Very clear. Thanks a lot.
We have a follow-up question from Tristan Grasser, BNP. Please go ahead.
Yes, hi. Now it's my turn to come back to Bastien. A question on the spread. When you said you've achieved 20 to 25% of potential spread expansion in Europe, that's on reported Q1 or on spot? And if it's not on spot, what would it be on spot?
No, it's on Q2 and forward on spot, not on Q1.
Okay, that's clear. And on energy costs, what was the energy cost in Q1 so we can bridge into Q2 when you provided guidance of high single digit?
There is zero impact in Q1 of any energy shock linked with the Iron Wall conflict, which will come in the next quarter.
Okay. And last question on CBAM. Now we have one quarter in, and previously you were a bit cautious on CBAM, but now imports have reset lower. You also mentioned the market is adjusted already to the new reality. So does that mean that you think everything is already kind of priced in, in terms of price effect, and it's just about volume into... into H2. And if Q1, you already kind of have a good, decent run rates of imports. Does the melt and pour that I think previously was very much needed and discussed, is that important? If you can discuss that as well. Thank you.

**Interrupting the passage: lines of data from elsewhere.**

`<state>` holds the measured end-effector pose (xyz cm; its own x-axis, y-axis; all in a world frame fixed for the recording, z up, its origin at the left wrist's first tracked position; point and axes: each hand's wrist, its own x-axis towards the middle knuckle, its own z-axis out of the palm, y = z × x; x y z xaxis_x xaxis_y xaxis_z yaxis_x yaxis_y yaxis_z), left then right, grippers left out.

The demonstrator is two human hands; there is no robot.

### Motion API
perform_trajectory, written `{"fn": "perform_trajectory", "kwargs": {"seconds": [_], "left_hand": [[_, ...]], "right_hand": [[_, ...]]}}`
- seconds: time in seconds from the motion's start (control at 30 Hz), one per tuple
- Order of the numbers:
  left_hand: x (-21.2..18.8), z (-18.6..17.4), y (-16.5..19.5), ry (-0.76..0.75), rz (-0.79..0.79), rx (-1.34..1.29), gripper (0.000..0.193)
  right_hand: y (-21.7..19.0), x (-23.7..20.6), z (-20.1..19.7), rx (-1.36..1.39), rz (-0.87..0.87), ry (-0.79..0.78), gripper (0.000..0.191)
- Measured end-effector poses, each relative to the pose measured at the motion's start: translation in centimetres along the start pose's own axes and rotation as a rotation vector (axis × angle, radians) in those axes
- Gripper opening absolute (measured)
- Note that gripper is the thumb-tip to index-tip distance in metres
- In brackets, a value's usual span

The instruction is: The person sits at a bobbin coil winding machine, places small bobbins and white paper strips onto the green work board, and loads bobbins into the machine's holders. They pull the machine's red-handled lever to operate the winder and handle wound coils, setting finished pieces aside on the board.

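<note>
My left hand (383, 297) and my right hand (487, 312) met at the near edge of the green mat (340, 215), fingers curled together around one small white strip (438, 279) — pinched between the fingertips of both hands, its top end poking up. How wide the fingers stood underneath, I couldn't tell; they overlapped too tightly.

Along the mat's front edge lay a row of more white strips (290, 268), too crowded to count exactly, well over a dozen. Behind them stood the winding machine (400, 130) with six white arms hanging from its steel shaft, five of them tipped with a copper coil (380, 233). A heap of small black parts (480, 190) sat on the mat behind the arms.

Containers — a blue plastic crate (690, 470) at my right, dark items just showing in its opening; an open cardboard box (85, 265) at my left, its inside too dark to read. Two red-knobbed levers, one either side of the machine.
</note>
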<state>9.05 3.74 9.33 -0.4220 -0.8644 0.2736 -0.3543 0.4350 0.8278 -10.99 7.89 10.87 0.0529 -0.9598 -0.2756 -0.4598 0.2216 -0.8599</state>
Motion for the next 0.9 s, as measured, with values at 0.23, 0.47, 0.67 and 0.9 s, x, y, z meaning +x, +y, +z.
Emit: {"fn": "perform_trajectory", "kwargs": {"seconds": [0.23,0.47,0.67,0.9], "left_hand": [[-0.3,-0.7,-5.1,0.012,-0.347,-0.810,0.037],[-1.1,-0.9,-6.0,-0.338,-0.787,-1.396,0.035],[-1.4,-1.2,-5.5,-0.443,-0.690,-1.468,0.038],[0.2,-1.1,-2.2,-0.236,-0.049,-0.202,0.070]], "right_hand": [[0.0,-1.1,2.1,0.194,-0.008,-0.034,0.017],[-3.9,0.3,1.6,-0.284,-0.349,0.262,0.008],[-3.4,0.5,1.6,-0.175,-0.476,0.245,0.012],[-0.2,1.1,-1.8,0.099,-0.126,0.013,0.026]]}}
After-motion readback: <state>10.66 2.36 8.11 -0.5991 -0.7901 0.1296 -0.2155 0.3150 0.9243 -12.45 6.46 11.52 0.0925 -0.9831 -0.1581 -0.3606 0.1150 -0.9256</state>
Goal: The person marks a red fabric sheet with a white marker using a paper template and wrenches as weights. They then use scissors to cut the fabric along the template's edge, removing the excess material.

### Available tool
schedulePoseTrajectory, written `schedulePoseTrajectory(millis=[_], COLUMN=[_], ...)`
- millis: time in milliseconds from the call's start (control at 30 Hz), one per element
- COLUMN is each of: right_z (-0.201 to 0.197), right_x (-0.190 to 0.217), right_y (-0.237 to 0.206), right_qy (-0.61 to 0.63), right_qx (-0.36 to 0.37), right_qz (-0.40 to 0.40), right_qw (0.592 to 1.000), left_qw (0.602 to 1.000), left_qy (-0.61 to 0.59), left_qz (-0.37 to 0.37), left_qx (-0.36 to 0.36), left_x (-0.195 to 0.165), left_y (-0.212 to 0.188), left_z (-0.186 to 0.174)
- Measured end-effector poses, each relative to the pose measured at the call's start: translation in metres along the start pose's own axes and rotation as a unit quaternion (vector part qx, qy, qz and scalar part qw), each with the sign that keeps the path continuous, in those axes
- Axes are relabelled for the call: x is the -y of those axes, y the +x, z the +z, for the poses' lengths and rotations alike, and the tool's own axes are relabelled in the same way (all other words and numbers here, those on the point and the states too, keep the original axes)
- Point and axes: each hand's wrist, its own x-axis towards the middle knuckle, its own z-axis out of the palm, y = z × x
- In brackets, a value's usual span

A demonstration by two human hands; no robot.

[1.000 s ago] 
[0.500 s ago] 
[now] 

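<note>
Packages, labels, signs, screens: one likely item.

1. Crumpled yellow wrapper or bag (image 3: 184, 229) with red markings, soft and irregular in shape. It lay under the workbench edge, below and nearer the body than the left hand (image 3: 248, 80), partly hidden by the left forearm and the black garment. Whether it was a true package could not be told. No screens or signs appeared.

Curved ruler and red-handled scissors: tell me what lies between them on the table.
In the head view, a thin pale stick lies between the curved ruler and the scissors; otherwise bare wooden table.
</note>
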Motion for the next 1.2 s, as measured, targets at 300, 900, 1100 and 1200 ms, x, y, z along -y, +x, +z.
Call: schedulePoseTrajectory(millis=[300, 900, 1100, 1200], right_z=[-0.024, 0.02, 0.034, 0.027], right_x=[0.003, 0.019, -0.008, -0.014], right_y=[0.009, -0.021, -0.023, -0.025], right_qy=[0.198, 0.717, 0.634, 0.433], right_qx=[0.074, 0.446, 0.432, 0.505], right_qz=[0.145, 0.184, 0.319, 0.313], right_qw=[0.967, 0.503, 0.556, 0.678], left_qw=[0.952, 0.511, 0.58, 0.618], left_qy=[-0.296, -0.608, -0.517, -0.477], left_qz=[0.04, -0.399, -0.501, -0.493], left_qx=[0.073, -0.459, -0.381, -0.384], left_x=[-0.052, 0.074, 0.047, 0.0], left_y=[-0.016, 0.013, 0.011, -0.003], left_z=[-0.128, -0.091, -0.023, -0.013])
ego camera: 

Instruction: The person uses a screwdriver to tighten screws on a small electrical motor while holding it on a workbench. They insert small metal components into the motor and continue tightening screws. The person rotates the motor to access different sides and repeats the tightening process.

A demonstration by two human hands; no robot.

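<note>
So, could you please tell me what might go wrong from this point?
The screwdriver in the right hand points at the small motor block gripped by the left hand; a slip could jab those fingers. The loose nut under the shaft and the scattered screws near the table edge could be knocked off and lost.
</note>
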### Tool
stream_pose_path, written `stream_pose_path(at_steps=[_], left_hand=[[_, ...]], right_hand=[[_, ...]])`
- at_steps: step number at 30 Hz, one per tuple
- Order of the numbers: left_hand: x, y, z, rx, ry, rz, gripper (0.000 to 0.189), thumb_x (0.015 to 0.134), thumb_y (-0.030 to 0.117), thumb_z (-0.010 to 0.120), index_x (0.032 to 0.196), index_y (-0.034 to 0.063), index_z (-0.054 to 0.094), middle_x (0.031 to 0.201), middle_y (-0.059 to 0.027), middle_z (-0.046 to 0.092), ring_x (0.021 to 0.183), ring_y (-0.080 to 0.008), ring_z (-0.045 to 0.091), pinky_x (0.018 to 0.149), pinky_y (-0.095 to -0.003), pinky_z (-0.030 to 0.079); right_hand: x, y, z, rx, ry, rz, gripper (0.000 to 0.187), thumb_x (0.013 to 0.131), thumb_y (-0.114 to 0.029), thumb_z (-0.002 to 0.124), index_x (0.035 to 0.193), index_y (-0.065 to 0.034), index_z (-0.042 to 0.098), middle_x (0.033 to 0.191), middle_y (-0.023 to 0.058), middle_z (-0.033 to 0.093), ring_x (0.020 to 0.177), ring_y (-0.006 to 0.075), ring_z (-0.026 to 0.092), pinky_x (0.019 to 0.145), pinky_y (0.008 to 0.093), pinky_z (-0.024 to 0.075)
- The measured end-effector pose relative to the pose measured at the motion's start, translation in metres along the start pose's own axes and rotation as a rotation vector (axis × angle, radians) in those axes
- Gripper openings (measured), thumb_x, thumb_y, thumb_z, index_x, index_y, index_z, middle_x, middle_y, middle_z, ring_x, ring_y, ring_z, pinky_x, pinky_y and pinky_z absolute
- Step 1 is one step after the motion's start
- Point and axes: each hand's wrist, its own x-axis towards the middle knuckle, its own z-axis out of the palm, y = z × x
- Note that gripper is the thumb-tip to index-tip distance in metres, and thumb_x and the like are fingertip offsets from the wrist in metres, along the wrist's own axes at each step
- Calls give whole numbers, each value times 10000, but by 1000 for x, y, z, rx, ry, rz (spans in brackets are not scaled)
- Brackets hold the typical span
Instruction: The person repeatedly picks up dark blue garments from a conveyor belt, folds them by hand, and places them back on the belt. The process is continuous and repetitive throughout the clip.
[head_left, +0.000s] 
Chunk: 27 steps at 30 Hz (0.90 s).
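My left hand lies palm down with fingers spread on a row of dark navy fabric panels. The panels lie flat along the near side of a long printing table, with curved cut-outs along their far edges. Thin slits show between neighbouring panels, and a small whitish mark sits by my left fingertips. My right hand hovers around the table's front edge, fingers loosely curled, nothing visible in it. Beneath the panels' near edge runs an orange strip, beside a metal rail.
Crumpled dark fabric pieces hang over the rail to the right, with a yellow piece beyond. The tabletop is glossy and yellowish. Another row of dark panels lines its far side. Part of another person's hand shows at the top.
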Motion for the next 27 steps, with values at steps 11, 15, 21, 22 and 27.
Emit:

So Tristan, that's unfair because you've discussed four questions in one, but I will take that. It's an important discussion because we have to keep in mind that Firstly, what we are saying is that we see the first signs of the uplift. Secondly, you see that the safeguard level imports have already started, meaning that Q1 already shows that importers are looking at safeguard levels. Third one, on CBAM, we have to see the net effect because, as you know, the registrations are starting this year and there is a ramp-up. So we believe that the net effect is and we have always been guiding to the market. The net effect is going to be more a midterm feature and not immediately in this year. And so that is how we see it even now. So to your question is. All price effects priced in or volume effects priced in. There's two parts to the discussion. One is that to volumes, to Krishan's question, I've answered saying that on utilization, we see the ramp up towards the utilization improvement. So in H2 is when we will be hitting that utilization improvement fully on the missing imports. However, there is a single important factor to all these price and discussions on the different effects. And that factor is this is happening in Europe where demand is underlying and demand is flat at a very low level. And we are not talking flat in terms of past average. We are talking 20% below past average. As you've looked through and walked through each of our divisions, specifically if you look at Stainless Europe and SNS, there has been a clear message from Nicola this morning saying that there is no demand trigger anywhere. And so that is something which we have to keep in mind because most of these discussions center around which is the highest marginal cost on import. And that will be tested only when demand picks up. So what I'm saying is the current scenario is purely a supplied side fair competition. And as a result, utilization going up.
All right, that's clear. Thank you.
This was the last question. I would like to turn the conference back over to Mr. Sivaji for any closing remarks. Thank you.
So good afternoon again, and thank you for joining the call and asking your questions. Thank you for your participation and your continued support. For us, 2026 is already shaping up to be a watershed year for APRAM in our transformation. We look forward to talking to you over the next days and weeks. And as always, our investor relations team is available to connect with you and address any further inquiries. Please do not hesitate to reach out to us. Have a fantastic spring, and we hope to talk to you all soon. Take care.